● Exercise objective
Each line below is to be copied out exactly, and none may be omitted.

● The input

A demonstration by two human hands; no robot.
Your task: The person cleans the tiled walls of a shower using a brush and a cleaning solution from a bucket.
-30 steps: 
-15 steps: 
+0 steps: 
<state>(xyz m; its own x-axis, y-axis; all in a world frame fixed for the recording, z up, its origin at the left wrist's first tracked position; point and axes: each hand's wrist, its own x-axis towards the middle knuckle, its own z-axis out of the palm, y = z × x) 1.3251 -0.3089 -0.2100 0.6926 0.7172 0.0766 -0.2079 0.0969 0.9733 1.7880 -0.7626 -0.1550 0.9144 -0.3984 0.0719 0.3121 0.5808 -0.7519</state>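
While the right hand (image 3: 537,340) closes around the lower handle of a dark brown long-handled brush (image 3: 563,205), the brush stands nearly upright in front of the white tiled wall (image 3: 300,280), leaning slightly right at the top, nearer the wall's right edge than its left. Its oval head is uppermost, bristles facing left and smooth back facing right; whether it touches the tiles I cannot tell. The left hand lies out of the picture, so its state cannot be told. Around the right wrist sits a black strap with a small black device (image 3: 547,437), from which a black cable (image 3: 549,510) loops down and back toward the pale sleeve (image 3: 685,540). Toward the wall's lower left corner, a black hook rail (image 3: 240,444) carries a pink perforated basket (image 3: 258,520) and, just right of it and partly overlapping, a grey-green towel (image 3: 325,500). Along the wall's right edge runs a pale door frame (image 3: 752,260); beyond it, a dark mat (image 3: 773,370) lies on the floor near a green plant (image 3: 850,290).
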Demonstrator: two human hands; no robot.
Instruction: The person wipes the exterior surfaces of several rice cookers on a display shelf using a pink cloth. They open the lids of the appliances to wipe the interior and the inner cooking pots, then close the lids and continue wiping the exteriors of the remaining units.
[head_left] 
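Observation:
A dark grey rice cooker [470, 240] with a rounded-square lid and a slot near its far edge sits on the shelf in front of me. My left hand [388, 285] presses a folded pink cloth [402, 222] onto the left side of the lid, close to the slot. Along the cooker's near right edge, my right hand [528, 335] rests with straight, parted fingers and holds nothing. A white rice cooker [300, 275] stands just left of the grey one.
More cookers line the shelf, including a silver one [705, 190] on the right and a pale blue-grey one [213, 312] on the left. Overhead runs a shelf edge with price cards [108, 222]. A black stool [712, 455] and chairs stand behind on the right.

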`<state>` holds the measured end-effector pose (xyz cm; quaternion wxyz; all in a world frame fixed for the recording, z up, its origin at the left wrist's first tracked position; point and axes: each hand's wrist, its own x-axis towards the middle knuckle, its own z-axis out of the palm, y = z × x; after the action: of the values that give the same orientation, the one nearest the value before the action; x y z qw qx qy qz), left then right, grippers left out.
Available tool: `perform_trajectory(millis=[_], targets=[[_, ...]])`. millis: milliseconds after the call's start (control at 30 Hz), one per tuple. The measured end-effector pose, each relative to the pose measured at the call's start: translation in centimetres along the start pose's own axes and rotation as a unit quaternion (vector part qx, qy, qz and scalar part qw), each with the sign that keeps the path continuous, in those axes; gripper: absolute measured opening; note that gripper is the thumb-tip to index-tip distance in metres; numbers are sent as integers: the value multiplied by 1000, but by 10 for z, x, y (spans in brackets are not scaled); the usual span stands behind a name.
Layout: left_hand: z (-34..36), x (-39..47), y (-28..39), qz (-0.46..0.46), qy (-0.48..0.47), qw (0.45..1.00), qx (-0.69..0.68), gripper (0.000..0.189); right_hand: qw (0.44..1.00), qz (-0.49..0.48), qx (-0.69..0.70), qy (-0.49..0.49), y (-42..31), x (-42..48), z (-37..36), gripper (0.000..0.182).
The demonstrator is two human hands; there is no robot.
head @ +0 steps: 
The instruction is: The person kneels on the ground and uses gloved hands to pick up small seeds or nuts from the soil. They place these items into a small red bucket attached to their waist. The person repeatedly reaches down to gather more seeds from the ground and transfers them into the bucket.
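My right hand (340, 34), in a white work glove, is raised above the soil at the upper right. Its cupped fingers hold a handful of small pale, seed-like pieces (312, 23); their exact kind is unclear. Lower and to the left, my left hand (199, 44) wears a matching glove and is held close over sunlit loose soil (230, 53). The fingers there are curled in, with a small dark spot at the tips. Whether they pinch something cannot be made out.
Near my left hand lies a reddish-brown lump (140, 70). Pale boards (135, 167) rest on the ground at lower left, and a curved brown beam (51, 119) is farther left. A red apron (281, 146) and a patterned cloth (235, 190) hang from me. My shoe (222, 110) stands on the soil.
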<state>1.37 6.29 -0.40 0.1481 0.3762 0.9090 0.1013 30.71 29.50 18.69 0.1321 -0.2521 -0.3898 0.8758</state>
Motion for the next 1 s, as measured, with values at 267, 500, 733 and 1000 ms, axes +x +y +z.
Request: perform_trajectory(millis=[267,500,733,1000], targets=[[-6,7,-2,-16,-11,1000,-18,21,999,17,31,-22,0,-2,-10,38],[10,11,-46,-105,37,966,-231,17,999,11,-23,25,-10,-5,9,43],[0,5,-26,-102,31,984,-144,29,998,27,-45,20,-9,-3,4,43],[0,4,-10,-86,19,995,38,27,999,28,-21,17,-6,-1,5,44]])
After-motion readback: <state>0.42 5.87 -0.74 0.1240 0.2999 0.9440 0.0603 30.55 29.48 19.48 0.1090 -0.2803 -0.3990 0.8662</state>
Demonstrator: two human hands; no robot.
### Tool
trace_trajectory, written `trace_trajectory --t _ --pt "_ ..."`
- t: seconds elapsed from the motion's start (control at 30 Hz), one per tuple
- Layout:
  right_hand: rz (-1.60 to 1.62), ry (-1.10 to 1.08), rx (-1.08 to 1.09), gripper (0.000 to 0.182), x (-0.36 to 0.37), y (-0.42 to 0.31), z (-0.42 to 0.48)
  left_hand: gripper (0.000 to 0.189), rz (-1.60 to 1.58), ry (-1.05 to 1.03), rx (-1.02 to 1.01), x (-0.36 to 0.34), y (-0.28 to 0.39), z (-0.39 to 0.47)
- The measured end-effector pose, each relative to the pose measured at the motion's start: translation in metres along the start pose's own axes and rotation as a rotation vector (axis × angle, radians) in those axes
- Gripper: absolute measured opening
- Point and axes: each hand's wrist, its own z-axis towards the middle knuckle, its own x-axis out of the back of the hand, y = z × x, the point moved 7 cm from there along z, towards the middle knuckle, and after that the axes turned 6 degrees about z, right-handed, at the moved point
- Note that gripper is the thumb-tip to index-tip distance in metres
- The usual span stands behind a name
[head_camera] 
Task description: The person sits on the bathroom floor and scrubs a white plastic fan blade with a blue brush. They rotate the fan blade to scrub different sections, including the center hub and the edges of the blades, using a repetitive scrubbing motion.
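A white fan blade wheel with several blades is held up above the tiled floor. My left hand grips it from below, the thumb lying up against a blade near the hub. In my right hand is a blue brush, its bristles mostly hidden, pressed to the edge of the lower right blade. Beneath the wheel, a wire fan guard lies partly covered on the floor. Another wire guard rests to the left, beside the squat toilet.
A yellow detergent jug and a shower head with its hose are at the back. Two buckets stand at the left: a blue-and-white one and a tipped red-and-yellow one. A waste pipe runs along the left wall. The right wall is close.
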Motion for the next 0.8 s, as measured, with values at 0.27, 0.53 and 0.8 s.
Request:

● Response
A demonstration by two human hands; no robot.
Your task: The person cleans the tiled walls of a shower using a brush and a cleaning solution from a bucket.
-30 steps: 
-15 steps: 
+0 steps: 
<state>(xyz m; its own x-axis, y-axis; all in a world frame fixed for the recording, z up, its origin at the left wrist's first tracked position; point and axes: each hand's wrist, its own x-axis towards the middle knuckle, its own z-axis out of the palm, y = z × x) 1.3251 -0.3089 -0.2100 0.6926 0.7172 0.0766 -0.2079 0.0969 0.9733 1.7880 -0.7626 -0.1550 0.9144 -0.3984 0.0719 0.3121 0.5808 -0.7519</state>
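While the right hand (image 3: 537,340) closes around the lower handle of a dark brown long-handled brush (image 3: 563,205), the brush stands nearly upright in front of the white tiled wall (image 3: 300,280), leaning slightly right at the top, nearer the wall's right edge than its left. Its oval head is uppermost, bristles facing left and smooth back facing right; whether it touches the tiles I cannot tell. The left hand lies out of the picture, so its state cannot be told. Around the right wrist sits a black strap with a small black device (image 3: 547,437), from which a black cable (image 3: 549,510) loops down and back toward the pale sleeve (image 3: 685,540). Toward the wall's lower left corner, a black hook rail (image 3: 240,444) carries a pink perforated basket (image 3: 258,520) and, just right of it and partly overlapping, a grey-green towel (image 3: 325,500). Along the wall's right edge runs a pale door frame (image 3: 752,260); beyond it, a dark mat (image 3: 773,370) lies on the floor near a green plant (image 3: 850,290).
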Demonstrator: two human hands; no robot.
Instruction: The person wipes the exterior surfaces of several rice cookers on a display shelf using a pink cloth. They open the lids of the appliances to wipe the interior and the inner cooking pots, then close the lids and continue wiping the exteriors of the remaining units.
[head_left] 
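Observation:
A dark grey rice cooker [470, 240] with a rounded-square lid and a slot near its far edge sits on the shelf in front of me. My left hand [388, 285] presses a folded pink cloth [402, 222] onto the left side of the lid, close to the slot. Along the cooker's near right edge, my right hand [528, 335] rests with straight, parted fingers and holds nothing. A white rice cooker [300, 275] stands just left of the grey one.
More cookers line the shelf, including a silver one [705, 190] on the right and a pale blue-grey one [213, 312] on the left. Overhead runs a shelf edge with price cards [108, 222]. A black stool [712, 455] and chairs stand behind on the right.
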
`<state>` holds the measured end-effector pose (xyz cm; quaternion wxyz; all in a world frame fixed for the recording, z up, its origin at the left wrist's first tracked position; point and axes: each hand's wrist, its own x-axis towards the middle knuckle, its own z-axis out of the palm, y = z × x; after the action: of the values that give the same orientation, the one nearest the value before the action; x y z qw qx qy qz), left then right, grippers left out.
Available tool: `perform_trajectory(millis=[_], targets=[[_, ...]])`. millis: milliseconds after the call's start (control at 30 Hz), one per tuple. The measured end-effector pose, each relative to the pose measured at the call's start: translation in centimetres along the start pose's own axes and rotation as a unit quaternion (vector part qx, qy, qz and scalar part qw), each with the sign that keeps the path continuous, in those axes; gripper: absolute measured opening; note that gripper is the thumb-tip to index-tip distance in metres; numbers are sent as integers: the value multiplied by 1000, but by 10 for z, x, y (spans in brackets are not scaled); the usual span stands behind a name.
Layout: left_hand: z (-34..36), x (-39..47), y (-28..39), qz (-0.46..0.46), qy (-0.48..0.47), qw (0.45..1.00), qx (-0.69..0.68), gripper (0.000..0.189); right_hand: qw (0.44..1.00), qz (-0.49..0.48), qx (-0.69..0.70), qy (-0.49..0.49), y (-42..31), x (-42..48), z (-37..36), gripper (0.000..0.182).
The demonstrator is two human hands; there is no robot.
head @ +0 steps: 
The instruction is: The person kneels on the ground and uses gloved hands to pick up small seeds or nuts from the soil. They place these items into a small red bucket attached to their waist. The person repeatedly reaches down to gather more seeds from the ground and transfers them into the bucket.
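My right hand (340, 34), in a white work glove, is raised above the soil at the upper right. Its cupped fingers hold a handful of small pale, seed-like pieces (312, 23); their exact kind is unclear. Lower and to the left, my left hand (199, 44) wears a matching glove and is held close over sunlit loose soil (230, 53). The fingers there are curled in, with a small dark spot at the tips. Whether they pinch something cannot be made out.
Near my left hand lies a reddish-brown lump (140, 70). Pale boards (135, 167) rest on the ground at lower left, and a curved brown beam (51, 119) is farther left. A red apron (281, 146) and a patterned cloth (235, 190) hang from me. My shoe (222, 110) stands on the soil.
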<state>1.37 6.29 -0.40 0.1481 0.3762 0.9090 0.1013 30.71 29.50 18.69 0.1321 -0.2521 -0.3898 0.8758</state>
Motion for the next 1 s, as measured, with values at 267, 500, 733 and 1000 ms, axes +x +y +z.
Request: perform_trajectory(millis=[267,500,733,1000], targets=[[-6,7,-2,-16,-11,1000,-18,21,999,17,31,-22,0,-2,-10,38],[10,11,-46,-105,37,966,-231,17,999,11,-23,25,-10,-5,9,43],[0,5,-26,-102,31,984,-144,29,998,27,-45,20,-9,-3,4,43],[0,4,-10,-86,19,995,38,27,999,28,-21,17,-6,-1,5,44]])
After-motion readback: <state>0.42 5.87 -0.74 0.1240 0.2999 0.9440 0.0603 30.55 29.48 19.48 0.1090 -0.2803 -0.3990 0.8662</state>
Demonstrator: two human hands; no robot.
### Tool
trace_trajectory, written `trace_trajectory --t _ --pt "_ ..."`
- t: seconds elapsed from the motion's start (control at 30 Hz), one per tuple
- Layout:
  right_hand: rz (-1.60 to 1.62), ry (-1.10 to 1.08), rx (-1.08 to 1.09), gripper (0.000 to 0.182), x (-0.36 to 0.37), y (-0.42 to 0.31), z (-0.42 to 0.48)
  left_hand: gripper (0.000 to 0.189), rz (-1.60 to 1.58), ry (-1.05 to 1.03), rx (-1.02 to 1.01), x (-0.36 to 0.34), y (-0.28 to 0.39), z (-0.39 to 0.47)
- The measured end-effector pose, each relative to the pose measured at the motion's start: translation in metres along the start pose's own axes and rotation as a rotation vector (axis × angle, radians) in those axes
- Gripper: absolute measured opening
- Point and axes: each hand's wrist, its own z-axis towards the middle knuckle, its own x-axis out of the back of the hand, y = z × x, the point moved 7 cm from there along z, towards the middle knuckle, and after that the axes turned 6 degrees about z, right-handed, at the moved point
- Note that gripper is the thumb-tip to index-tip distance in metres
- The usual span stands behind a name
[head_camera] 
Task description: The person sits on the bathroom floor and scrubs a white plastic fan blade with a blue brush. They rotate the fan blade to scrub different sections, including the center hub and the edges of the blades, using a repetitive scrubbing motion.
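A white fan blade wheel with several blades is held up above the tiled floor. My left hand grips it from below, the thumb lying up against a blade near the hub. In my right hand is a blue brush, its bristles mostly hidden, pressed to the edge of the lower right blade. Beneath the wheel, a wire fan guard lies partly covered on the floor. Another wire guard rests to the left, beside the squat toilet.
A yellow detergent jug and a shower head with its hose are at the back. Two buckets stand at the left: a blue-and-white one and a tipped red-and-yellow one. A waste pipe runs along the left wall. The right wall is close.
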Motion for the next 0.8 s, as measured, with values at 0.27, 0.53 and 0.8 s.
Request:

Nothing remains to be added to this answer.